• RECORD EXTRACTS
=== Section Start ===
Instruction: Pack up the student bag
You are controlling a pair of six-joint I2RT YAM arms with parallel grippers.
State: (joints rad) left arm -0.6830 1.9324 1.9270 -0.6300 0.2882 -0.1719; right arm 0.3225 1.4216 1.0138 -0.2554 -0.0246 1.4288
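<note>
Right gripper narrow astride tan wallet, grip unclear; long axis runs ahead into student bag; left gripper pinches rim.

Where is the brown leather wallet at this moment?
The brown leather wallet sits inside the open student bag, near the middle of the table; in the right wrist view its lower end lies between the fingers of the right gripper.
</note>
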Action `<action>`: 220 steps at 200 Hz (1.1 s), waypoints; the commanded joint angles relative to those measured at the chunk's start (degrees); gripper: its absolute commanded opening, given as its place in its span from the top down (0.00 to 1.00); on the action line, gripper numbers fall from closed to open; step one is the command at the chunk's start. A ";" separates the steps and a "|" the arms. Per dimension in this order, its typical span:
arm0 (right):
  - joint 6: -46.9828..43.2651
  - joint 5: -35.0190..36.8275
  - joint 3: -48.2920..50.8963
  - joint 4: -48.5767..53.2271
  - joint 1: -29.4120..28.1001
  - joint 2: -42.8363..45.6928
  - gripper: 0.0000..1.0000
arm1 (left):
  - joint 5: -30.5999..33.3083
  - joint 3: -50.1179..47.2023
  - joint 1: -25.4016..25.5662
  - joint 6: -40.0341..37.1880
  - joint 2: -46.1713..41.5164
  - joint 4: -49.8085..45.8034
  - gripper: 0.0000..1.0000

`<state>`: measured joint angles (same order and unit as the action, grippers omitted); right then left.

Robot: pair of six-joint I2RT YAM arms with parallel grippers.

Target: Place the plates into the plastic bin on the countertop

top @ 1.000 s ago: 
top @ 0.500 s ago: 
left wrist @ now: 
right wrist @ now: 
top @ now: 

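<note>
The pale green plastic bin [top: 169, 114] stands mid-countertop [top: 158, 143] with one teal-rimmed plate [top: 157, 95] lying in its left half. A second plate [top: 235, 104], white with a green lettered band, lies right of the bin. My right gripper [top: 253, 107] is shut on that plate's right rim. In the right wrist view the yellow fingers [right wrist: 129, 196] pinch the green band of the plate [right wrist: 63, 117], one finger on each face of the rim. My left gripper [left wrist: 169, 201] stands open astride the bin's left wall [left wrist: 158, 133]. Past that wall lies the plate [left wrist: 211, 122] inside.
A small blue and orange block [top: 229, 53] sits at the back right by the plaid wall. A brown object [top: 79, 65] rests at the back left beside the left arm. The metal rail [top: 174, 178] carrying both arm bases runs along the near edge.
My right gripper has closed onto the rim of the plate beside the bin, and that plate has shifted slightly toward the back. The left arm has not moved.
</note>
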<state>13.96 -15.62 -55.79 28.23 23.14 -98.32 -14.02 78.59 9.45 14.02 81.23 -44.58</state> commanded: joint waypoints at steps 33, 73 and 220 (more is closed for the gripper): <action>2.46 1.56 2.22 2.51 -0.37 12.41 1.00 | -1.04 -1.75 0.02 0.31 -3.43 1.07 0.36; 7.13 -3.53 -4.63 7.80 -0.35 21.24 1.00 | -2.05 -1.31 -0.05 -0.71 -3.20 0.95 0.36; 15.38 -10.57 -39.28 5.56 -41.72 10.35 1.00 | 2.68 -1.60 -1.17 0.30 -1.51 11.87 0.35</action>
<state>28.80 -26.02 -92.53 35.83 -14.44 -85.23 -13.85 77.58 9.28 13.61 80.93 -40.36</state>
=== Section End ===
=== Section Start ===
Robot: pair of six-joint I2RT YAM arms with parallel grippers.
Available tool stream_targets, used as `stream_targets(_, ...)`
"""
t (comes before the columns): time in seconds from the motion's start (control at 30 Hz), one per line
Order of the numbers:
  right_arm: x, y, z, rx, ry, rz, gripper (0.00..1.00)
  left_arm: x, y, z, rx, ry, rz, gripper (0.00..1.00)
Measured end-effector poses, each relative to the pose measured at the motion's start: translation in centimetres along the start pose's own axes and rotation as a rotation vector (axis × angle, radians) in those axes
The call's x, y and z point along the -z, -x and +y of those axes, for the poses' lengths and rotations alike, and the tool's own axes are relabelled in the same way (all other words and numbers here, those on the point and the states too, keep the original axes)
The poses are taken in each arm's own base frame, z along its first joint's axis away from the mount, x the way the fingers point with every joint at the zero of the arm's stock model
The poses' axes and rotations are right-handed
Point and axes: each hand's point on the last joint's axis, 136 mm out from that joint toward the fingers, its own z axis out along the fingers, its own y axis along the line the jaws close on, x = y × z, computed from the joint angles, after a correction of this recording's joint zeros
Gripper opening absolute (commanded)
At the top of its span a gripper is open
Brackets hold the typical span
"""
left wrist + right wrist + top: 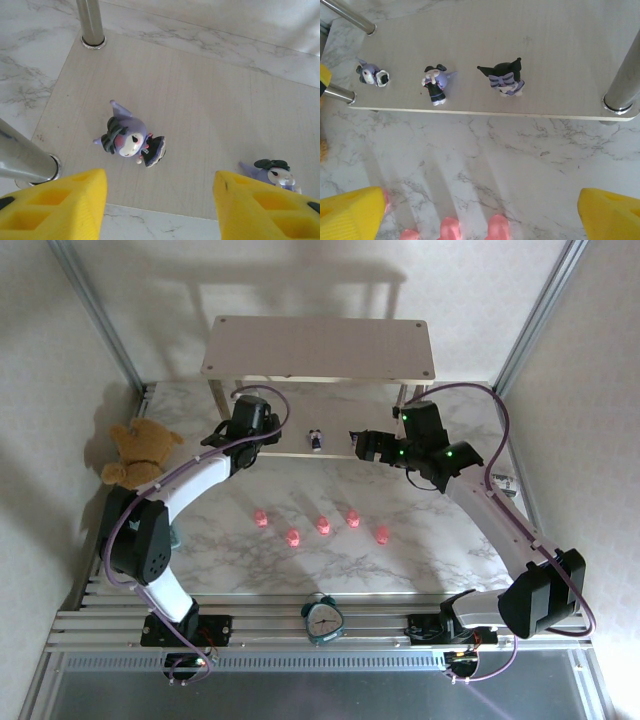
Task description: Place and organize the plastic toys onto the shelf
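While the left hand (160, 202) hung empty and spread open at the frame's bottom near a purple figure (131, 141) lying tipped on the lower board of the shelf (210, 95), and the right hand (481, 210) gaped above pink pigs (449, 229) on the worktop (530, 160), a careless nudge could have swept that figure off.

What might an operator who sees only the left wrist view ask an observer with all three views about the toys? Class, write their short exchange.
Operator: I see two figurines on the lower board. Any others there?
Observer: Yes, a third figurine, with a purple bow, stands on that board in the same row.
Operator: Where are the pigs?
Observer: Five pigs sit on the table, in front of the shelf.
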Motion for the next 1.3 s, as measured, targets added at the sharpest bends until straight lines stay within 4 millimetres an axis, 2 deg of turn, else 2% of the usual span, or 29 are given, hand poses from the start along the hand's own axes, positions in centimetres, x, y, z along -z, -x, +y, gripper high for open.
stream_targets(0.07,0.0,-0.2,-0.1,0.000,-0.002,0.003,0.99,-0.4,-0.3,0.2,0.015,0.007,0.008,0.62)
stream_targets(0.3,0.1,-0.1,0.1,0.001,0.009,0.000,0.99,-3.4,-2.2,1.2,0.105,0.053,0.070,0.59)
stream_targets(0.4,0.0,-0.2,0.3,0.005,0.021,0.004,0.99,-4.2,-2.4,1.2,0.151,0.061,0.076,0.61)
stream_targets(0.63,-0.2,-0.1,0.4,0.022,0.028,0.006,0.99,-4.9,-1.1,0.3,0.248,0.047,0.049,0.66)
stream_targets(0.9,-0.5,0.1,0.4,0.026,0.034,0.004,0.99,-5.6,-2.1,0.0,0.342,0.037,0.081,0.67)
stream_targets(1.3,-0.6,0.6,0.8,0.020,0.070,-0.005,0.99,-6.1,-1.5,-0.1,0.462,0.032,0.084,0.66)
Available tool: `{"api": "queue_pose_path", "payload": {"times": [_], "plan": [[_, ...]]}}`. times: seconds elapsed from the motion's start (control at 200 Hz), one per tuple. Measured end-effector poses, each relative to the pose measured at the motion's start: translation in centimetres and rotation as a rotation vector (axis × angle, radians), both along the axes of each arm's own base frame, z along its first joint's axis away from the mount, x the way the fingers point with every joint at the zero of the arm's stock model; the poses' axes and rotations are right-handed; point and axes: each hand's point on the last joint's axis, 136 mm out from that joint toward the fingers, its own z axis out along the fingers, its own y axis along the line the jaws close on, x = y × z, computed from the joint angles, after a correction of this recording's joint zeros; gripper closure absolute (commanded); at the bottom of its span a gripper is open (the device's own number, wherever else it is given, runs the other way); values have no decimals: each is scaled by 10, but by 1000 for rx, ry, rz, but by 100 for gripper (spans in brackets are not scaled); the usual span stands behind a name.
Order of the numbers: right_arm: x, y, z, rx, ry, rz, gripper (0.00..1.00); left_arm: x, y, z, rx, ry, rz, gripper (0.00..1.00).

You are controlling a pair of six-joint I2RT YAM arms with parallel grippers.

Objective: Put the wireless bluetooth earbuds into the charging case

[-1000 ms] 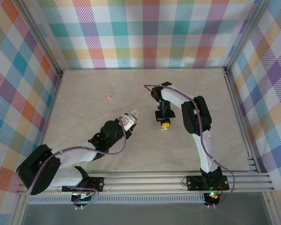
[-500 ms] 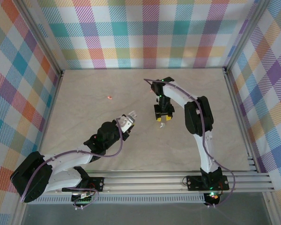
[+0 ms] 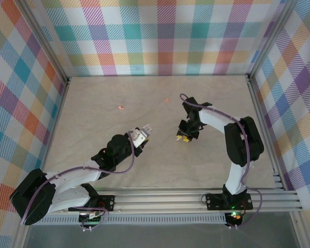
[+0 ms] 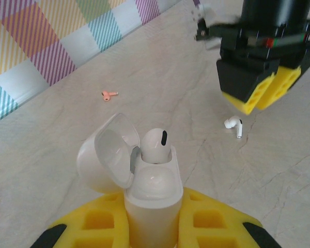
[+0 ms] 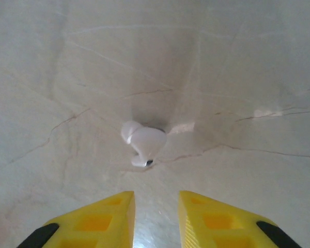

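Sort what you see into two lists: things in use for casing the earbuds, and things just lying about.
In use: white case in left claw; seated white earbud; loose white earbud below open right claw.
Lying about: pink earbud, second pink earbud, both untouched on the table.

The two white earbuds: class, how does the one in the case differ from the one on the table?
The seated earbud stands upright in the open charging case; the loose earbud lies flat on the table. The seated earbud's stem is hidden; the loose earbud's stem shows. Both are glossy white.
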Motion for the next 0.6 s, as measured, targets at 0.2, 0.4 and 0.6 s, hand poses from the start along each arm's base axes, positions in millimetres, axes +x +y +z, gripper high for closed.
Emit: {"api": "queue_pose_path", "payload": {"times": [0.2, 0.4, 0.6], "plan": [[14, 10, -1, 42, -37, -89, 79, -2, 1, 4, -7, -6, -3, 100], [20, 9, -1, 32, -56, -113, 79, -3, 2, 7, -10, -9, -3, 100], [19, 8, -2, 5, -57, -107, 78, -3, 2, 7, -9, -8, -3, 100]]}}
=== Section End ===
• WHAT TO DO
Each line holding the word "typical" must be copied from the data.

• WRITTEN SOLUTION
Action `<action>`: 220 steps at 200 Hz (1.1 s), waypoints; the commanded joint angles relative to those measured at the chunk's start (degrees); gripper: its absolute commanded opening, given as its place in its span from the top down (0.00 to 1.00); on the action line, gripper numbers fall from closed to open; step one is the command at the chunk's start. A ";" separates the steps and a "|" the arms. Per dimension in this order, its typical span:
Brackets hold the typical span

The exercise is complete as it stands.